Carnegiea gigantea, Giant Saguaro

Southwest Desert Flora

Home to the plants of the Sonoran, Chihuahuan and Mojave Deserts

Cirsium ochrocentrum, Yellowspine Thistle

Lepidium alyssoides, Mesa Pepperwort

Mesa Pepperwort is an attractive species with its small white showy flowers. This species closely resembles the garden cultivar Sweet Alyssum which is also in the Brassicaceae family. Lepidium alyssoides Mesa Pepperwort has 4 petals and 4 sepals, common characteristics of the Brassicaceae family which used to be called Cruciferae.

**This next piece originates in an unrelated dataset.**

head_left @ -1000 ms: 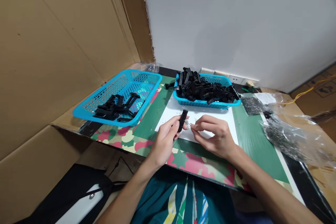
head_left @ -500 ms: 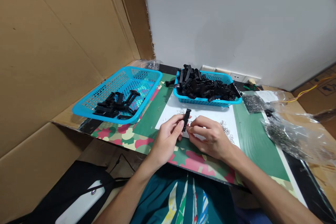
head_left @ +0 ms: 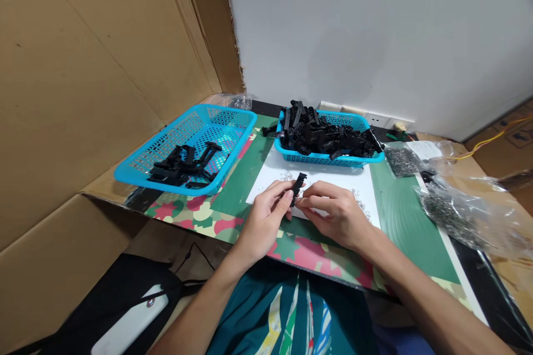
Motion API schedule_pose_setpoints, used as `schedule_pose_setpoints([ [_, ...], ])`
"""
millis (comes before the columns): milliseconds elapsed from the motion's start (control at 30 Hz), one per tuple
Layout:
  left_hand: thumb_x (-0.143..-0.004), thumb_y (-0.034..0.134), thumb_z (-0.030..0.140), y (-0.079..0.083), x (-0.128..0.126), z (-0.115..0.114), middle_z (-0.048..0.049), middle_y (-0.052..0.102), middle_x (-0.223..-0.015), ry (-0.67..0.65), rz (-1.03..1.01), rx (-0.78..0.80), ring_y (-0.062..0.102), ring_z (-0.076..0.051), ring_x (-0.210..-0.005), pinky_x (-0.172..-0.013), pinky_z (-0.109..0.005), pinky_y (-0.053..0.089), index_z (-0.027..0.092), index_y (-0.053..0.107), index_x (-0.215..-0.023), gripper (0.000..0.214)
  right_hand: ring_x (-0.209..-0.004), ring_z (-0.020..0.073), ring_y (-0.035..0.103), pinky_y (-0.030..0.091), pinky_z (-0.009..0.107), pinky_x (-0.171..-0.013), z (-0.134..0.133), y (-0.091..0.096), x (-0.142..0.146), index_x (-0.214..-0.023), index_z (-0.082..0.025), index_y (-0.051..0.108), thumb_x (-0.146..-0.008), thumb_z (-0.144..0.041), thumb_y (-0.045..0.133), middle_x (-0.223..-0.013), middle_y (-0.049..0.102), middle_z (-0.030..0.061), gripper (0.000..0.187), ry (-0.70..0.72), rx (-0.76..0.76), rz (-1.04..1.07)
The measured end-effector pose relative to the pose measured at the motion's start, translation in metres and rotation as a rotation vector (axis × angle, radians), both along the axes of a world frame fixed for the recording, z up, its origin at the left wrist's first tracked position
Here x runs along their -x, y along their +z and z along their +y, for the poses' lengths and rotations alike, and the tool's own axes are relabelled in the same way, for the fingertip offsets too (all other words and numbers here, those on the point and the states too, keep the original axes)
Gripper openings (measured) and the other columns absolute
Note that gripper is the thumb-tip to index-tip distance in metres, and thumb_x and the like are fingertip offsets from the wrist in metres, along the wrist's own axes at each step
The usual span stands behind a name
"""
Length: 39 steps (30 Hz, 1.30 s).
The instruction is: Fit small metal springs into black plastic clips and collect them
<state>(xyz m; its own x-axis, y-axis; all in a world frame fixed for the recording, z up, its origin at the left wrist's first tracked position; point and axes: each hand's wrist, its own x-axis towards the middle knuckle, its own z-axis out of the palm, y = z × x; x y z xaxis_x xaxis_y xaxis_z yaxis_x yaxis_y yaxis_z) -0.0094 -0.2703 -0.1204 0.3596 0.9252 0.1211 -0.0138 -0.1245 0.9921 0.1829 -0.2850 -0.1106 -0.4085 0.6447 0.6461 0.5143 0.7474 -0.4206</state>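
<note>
both forearms reach in from below and meet at the middle — left hand (head_left: 266, 221) curled, thumb and fingers pinched tight; right hand (head_left: 337, 215) palm down, fingertips pinched together, touching the left's.

left blue basket (head_left: 233, 122) | rear blue basket (head_left: 333, 161) | plastic bag (head_left: 466, 211) right | cardboard wall (head_left: 83, 66) left

Left: sparse blue basket (head_left: 125, 175) sits tight against the cardboard wall (head_left: 104, 66); I get no passage.
Far: full blue basket (head_left: 333, 163) blocks the white sheet's (head_left: 266, 177) far edge.
Between baskets: bare green mat (head_left: 250, 163), passable.
Centre: my left hand (head_left: 262, 222) pinches a black part (head_left: 298, 184), right hand (head_left: 337, 216) touching it.
Right: mat open up to the plastic bags (head_left: 458, 211).
</note>
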Motion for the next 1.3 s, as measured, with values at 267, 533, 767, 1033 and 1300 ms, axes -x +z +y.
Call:
schedule_pose_setpoints([
  [267, -0.104, 0.06, 0.045, 0.0057, -0.0022, -0.0005, -0.0083, 0.069, -0.107, -0.015, -0.029, 0.036, 0.058, -0.015, -0.074, -0.068, -0.028, 0.053, 0.016, 0.073, -0.123, 0.037, -0.083, 0.0182, 0.069, 0.054, 0.029, -0.072, -0.0019, 0.0042, -0.0007, -0.094, -0.019, 0.073, -0.104, -0.013, 0.056, -0.093, 0.072, 0.0092, 0.02, 0.058, 0.1, 0.009],
  [533, -0.105, 0.058, 0.045, 0.0018, -0.001, 0.0, -0.0109, 0.069, -0.121, -0.032, -0.028, 0.038, 0.06, -0.017, -0.079, -0.068, -0.027, 0.053, 0.016, 0.072, -0.125, 0.038, -0.084, 0.0182, 0.069, 0.055, 0.029, -0.075, -0.0023, 0.0034, -0.0013, -0.1, -0.018, 0.072, -0.103, -0.013, 0.058, -0.097, 0.071, 0.0084, 0.016, 0.075, 0.151, 0.027],
  [767, -0.104, 0.06, 0.045, 0.0002, 0.0, -0.0005, -0.011, 0.069, -0.12, -0.028, -0.038, 0.051, 0.06, -0.016, -0.077, -0.067, -0.027, 0.053, 0.015, 0.071, -0.125, 0.038, -0.083, 0.0181, 0.069, 0.055, 0.029, -0.073, -0.0015, 0.003, -0.0016, -0.103, -0.019, 0.072, -0.102, -0.012, 0.058, -0.096, 0.072, 0.0078, 0.015, 0.05, 0.125, 0.018],
  [1033, -0.103, 0.062, 0.046, 0.003, -0.0001, 0.0007, -0.0105, 0.072, -0.118, -0.026, -0.064, 0.082, 0.063, -0.015, -0.075, -0.071, -0.028, 0.056, 0.015, 0.072, -0.126, 0.039, -0.085, 0.0176, 0.07, 0.056, 0.028, -0.075, -0.0022, 0.0037, -0.0016, -0.107, -0.02, 0.071, -0.099, -0.01, 0.061, -0.101, 0.074, 0.0071, 0.016, 0.062, 0.159, 0.023],
  [1300, -0.102, 0.062, 0.047, 0.0016, -0.0005, 0.0011, -0.0113, 0.073, -0.119, -0.036, -0.07, 0.11, 0.066, -0.017, -0.078, -0.074, -0.03, 0.059, 0.015, 0.071, -0.128, 0.042, -0.082, 0.0183, 0.068, 0.052, 0.029, -0.071, -0.0029, 0.0015, -0.0033, -0.106, -0.019, 0.07, -0.106, -0.016, 0.056, -0.098, 0.073, 0.0091, 0.014, 0.026, 0.069, -0.13],
])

A reference to the cross-like image of the 4 by 4 petals and sepals. Lepidium alyssoides Mesa Pepperwort is found in the southwestern United States in AZ, CO, UT, NM, TX.  Plants bloom from April or May to July through September and are found in elevations from: 4,000 to 9,000 feet (1,200-2,800 m) in elevations. Lepidium alyssoides Mesa Pepperwort; note in the photograph that this species has round flattened seed pods which are botanically called a silique: a silique is a type of fruit with the length being more than three times the width: when the length is less than three times the width of the dried fruit it is referred to as a silicle). Lepidium alyssoides

Scientific Name: Lepidium alyssoides
Common Name: Mesa Pepperwort

Also Called: Southern Pepperweed

Family: Brassicaceae, Mustard Family

Synonyms: (Lepidium montanum )

Status: Native

Duration: Biennial or perennial

Size: 4 to 22 inches (1-5.8 dm)

Growth Form: Forb/herb or subshrub; woody base often above ground; stems few to several from base, branched throughout; plants erect to ascending; plants without hairs (glabrous) or minutely puberulent.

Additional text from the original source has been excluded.